— WHAT YOU NEED TO DO —
A word-for-word copy of the data, with no images, is the required answer.

======== INPUT DATA ========

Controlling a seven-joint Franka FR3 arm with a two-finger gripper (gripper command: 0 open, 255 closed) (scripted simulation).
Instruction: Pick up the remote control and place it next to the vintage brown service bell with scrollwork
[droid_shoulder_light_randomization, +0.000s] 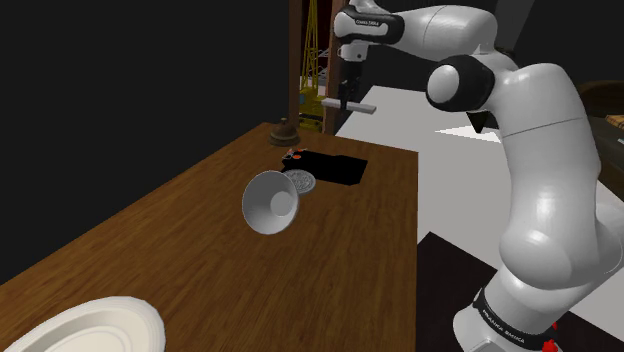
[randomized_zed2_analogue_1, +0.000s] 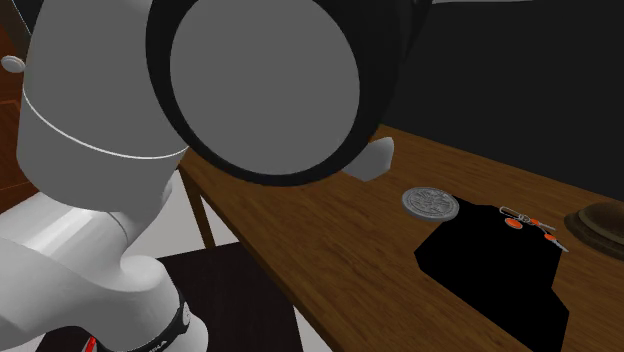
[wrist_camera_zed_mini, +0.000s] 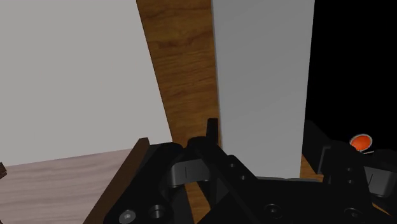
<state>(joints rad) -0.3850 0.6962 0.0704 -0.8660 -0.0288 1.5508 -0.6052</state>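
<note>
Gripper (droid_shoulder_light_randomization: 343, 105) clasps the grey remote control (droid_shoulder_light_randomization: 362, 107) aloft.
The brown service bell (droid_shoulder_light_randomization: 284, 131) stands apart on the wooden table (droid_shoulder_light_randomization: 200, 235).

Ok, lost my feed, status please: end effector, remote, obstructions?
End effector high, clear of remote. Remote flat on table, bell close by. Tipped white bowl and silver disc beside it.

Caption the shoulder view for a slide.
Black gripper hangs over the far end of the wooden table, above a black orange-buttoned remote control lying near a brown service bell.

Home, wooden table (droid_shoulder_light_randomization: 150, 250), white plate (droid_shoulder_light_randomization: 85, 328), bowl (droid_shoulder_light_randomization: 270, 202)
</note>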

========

— EXPECTED OUTPUT —
Controlling a seven-joint Franka FR3 arm with a two-finger gripper (gripper command: 0 open, 255 closed) (scripted simulation).
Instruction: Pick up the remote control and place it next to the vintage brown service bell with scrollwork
[droid_shoulder_light_randomization, +0.000s] 
[randomized_zed2_analogue_1, +0.000s] 
[wrist_camera_zed_mini, +0.000s] 
<state>(joints rad) -0.3850 0.6962 0.0704 -0.8660 -0.0288 1.5508 -0.6052</state>
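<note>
Gripper (droid_shoulder_light_randomization: 343, 105) clasps the grey remote control (droid_shoulder_light_randomization: 362, 107) aloft.
The brown service bell (droid_shoulder_light_randomization: 284, 131) stands apart on the wooden table (droid_shoulder_light_randomization: 200, 235).

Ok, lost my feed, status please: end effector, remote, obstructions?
End effector high, clear of remote. Remote flat on table, bell close by. Tipped white bowl and silver disc beside it.

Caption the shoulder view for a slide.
Black gripper hangs over the far end of the wooden table, above a black orange-buttoned remote control lying near a brown service bell.

Home, wooden table (droid_shoulder_light_randomization: 150, 250), white plate (droid_shoulder_light_randomization: 85, 328), bowl (droid_shoulder_light_randomization: 270, 202)
</note>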

The response to this exercise has been given in full.